Sayyid Abdul-Husayn Sharafeddine believed that the only way to ward off foreign political influence was to establish modern schools while maintaining Islamic teachings. In 1938, he built two schools, one for girls and another for boys, at his own expense. However, the girls' school did not last long due to financial difficulties and traditional views, prompting Sayyid Sharafeddine to transfer the girls and teach them in his own home. The boys' school was known as al-Ja'fariyya, and was able to continue despite financial difficulties.

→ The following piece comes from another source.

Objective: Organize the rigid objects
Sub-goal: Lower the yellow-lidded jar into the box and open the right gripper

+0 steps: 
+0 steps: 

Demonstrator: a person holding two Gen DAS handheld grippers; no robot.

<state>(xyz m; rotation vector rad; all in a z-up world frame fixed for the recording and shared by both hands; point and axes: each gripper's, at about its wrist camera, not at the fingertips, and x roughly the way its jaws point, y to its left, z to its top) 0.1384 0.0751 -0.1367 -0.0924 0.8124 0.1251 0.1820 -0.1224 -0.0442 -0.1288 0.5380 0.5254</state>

====Ja'fari shari'a courts====
In January 1926, the French High Commissioner officially recognized the Shia community as an "independent religious community," which was permitted to judge matters of personal status "according to the principles of the rite known by the name of Ja'fari." This meant that the Shiite Ja'fari jurisprudence or madhhab was legally recognized as an official madhhab, and held judicial and political power on multiple levels. The recognition of Ja‘fari jurisprudence in legal affairs further reinforced Lebanon’s sectarian divisions at the political level, as it provided the Shiite community with a degree of autonomy within the Lebanese nation-state. However, at the individual level, sectarian boundaries became more fluid and subject to interpretation, as people frequently shifted their sectarian affiliation to gain legal benefits from different madhhabs. Though established in Lebanon, Shiite individuals from neighbouring countries also presented their marriage and divorce cases to the Ja'fari courts, as religious identity overrode national identity. Because the courts adjudicated matters of marriage, divorce, custody, and inheritance, their rulings also shaped gendered aspects of citizenship and family law within the emerging Lebanese state. Furthermore, the institutionalization of Shia Islam during this period provoked discussions between Shiite scholars and clergy about how Shiite orthodoxy should be defined. For example, discussions about the mourning of the martyrdom of Imam Husain during Ashura, which was a clandestine affair before the 1920s and 1930s, led to its transformation into a public ceremony.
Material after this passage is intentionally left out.